EXERCISE PROMPT: Would you filter these records and copy every line that has the word "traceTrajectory"?

MATERIAL PROVIDED:
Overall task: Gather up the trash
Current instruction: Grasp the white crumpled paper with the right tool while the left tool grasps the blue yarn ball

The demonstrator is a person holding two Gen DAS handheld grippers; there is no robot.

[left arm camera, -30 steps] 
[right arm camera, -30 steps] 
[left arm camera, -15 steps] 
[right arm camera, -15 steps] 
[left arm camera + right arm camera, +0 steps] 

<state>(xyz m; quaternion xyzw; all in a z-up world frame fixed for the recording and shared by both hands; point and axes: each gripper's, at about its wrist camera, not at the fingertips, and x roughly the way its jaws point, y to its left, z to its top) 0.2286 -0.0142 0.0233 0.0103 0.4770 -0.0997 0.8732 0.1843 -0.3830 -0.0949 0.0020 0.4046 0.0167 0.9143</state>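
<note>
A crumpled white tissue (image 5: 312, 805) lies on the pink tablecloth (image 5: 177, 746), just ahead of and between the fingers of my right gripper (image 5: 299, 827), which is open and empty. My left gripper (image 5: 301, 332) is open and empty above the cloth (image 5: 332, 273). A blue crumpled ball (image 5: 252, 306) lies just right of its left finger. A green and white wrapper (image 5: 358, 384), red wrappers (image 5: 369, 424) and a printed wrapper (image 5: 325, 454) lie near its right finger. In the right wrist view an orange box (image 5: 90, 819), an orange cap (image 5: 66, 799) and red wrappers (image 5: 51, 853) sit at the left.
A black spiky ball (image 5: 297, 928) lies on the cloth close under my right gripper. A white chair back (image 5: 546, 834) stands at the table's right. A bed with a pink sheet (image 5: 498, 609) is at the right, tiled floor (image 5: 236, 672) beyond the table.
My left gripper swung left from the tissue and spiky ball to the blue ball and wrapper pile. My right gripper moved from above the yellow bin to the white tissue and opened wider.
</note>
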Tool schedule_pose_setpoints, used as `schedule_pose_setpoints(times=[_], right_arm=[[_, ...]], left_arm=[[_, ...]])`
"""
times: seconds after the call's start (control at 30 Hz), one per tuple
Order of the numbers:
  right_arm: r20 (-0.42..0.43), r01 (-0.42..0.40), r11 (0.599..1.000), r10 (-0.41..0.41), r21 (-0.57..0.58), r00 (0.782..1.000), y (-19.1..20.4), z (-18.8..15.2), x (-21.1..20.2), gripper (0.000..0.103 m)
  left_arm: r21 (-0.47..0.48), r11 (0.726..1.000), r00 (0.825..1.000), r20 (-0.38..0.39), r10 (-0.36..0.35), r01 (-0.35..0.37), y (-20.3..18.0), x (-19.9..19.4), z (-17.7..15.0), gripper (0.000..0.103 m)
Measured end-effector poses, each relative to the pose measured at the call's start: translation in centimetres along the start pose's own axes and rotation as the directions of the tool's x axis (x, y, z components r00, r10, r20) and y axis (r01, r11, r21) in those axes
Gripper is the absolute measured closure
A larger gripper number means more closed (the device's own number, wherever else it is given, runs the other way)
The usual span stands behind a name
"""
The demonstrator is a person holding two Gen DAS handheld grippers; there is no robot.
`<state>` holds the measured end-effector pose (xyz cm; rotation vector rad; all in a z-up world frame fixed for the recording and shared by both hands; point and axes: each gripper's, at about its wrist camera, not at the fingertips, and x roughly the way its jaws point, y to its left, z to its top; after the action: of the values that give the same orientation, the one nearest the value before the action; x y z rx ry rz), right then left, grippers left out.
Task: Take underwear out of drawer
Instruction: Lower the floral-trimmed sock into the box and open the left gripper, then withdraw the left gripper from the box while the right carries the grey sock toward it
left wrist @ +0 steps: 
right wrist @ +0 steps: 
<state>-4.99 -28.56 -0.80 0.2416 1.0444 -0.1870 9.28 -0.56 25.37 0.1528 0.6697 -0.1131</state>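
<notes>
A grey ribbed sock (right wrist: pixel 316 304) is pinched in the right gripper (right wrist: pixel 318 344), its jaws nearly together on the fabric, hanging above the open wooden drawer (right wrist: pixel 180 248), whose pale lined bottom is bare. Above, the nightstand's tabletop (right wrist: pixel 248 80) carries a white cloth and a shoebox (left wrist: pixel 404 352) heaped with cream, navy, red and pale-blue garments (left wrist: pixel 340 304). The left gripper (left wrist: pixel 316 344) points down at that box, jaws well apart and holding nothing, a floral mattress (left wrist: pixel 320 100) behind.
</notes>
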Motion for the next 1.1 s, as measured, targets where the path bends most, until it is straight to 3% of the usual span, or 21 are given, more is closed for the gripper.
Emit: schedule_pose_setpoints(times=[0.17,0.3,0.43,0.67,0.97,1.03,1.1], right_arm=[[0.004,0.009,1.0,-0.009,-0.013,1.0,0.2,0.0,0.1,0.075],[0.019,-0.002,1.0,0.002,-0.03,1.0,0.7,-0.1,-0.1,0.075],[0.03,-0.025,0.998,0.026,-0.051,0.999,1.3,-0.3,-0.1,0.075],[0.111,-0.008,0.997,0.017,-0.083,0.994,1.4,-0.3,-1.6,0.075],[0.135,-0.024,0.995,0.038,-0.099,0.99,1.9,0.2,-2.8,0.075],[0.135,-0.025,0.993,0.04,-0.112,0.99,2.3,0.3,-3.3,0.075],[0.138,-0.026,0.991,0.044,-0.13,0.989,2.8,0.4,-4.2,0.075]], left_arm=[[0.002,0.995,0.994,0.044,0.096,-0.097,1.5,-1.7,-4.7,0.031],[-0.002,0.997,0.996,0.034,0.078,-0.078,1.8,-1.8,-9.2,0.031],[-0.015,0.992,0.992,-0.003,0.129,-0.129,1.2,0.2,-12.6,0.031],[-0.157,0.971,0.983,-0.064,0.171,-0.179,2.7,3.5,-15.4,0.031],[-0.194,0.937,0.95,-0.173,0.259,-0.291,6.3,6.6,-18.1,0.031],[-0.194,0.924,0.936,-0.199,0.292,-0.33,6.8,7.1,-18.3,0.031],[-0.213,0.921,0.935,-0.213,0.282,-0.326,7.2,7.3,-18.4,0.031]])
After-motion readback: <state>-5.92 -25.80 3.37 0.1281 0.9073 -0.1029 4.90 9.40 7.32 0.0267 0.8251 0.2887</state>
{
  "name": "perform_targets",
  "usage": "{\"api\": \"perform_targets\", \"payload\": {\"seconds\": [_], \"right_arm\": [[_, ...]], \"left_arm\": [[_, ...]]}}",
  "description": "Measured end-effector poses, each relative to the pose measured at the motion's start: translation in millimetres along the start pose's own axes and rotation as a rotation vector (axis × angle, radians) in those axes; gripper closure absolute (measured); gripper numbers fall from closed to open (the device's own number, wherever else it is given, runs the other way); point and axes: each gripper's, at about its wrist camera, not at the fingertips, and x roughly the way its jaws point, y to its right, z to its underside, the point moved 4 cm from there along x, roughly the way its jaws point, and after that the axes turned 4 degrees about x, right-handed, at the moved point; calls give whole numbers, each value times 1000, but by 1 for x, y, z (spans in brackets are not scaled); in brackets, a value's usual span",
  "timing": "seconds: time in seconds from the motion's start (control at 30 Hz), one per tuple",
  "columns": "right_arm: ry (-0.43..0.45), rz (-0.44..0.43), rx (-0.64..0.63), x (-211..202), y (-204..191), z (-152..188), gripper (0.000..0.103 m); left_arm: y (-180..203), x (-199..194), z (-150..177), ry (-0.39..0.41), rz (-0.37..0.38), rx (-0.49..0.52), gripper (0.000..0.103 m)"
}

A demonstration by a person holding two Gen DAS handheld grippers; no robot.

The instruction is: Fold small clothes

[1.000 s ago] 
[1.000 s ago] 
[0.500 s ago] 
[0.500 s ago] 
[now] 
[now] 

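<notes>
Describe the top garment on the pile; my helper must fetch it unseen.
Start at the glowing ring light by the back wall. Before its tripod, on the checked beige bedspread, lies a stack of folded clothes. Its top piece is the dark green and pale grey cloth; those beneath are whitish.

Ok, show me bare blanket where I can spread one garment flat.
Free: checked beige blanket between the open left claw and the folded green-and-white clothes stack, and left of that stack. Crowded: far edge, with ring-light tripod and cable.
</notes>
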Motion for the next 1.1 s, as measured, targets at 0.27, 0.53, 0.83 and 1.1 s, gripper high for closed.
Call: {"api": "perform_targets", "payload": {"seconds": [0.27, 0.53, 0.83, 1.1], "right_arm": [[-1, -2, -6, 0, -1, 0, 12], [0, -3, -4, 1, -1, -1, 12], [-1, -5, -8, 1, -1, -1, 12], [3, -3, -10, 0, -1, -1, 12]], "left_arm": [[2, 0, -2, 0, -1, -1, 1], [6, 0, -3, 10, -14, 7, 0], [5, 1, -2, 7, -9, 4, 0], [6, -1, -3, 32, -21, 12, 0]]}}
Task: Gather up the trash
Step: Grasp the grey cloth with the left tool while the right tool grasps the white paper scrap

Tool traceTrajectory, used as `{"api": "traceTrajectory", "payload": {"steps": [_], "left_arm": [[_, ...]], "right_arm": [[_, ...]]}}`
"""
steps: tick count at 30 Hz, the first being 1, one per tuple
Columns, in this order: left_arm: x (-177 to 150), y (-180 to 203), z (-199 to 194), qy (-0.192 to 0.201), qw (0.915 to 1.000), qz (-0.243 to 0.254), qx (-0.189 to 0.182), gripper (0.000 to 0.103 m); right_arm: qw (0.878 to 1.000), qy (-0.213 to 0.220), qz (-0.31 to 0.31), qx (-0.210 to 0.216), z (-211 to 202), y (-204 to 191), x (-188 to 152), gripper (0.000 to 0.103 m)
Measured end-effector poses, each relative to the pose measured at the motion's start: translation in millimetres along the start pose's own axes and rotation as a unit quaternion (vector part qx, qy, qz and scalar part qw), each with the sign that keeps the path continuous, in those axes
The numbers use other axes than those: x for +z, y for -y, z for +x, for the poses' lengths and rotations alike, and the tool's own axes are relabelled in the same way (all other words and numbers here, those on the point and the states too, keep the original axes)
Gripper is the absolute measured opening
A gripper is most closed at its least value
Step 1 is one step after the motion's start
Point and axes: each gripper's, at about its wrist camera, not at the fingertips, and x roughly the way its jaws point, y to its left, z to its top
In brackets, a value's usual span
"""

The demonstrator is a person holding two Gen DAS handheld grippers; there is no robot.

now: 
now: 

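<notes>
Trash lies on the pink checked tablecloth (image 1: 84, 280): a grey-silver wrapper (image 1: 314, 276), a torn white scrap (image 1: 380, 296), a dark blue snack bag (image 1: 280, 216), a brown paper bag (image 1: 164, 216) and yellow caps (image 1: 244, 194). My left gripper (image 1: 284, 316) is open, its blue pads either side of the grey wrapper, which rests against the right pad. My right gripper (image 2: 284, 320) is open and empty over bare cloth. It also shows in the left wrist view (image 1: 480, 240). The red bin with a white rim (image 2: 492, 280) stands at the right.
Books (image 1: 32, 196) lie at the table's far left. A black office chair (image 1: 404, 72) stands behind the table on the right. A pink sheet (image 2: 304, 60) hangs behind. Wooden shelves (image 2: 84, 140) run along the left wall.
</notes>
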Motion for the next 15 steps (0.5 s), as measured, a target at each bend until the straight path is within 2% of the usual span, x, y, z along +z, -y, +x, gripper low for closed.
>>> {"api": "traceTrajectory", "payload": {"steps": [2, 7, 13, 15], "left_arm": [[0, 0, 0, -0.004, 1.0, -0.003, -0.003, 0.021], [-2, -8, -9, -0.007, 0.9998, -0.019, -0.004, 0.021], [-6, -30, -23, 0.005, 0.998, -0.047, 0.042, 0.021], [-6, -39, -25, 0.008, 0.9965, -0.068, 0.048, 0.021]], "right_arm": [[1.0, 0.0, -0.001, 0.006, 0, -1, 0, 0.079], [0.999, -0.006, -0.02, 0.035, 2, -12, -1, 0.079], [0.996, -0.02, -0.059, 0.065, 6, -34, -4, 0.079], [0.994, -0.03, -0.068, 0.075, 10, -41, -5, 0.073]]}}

OUTPUT FOR THIS EXERCISE:
Tool traceTrajectory, used as `{"api": "traceTrajectory", "payload": {"steps": [_], "left_arm": [[_, ...]], "right_arm": [[_, ...]]}}`
>>> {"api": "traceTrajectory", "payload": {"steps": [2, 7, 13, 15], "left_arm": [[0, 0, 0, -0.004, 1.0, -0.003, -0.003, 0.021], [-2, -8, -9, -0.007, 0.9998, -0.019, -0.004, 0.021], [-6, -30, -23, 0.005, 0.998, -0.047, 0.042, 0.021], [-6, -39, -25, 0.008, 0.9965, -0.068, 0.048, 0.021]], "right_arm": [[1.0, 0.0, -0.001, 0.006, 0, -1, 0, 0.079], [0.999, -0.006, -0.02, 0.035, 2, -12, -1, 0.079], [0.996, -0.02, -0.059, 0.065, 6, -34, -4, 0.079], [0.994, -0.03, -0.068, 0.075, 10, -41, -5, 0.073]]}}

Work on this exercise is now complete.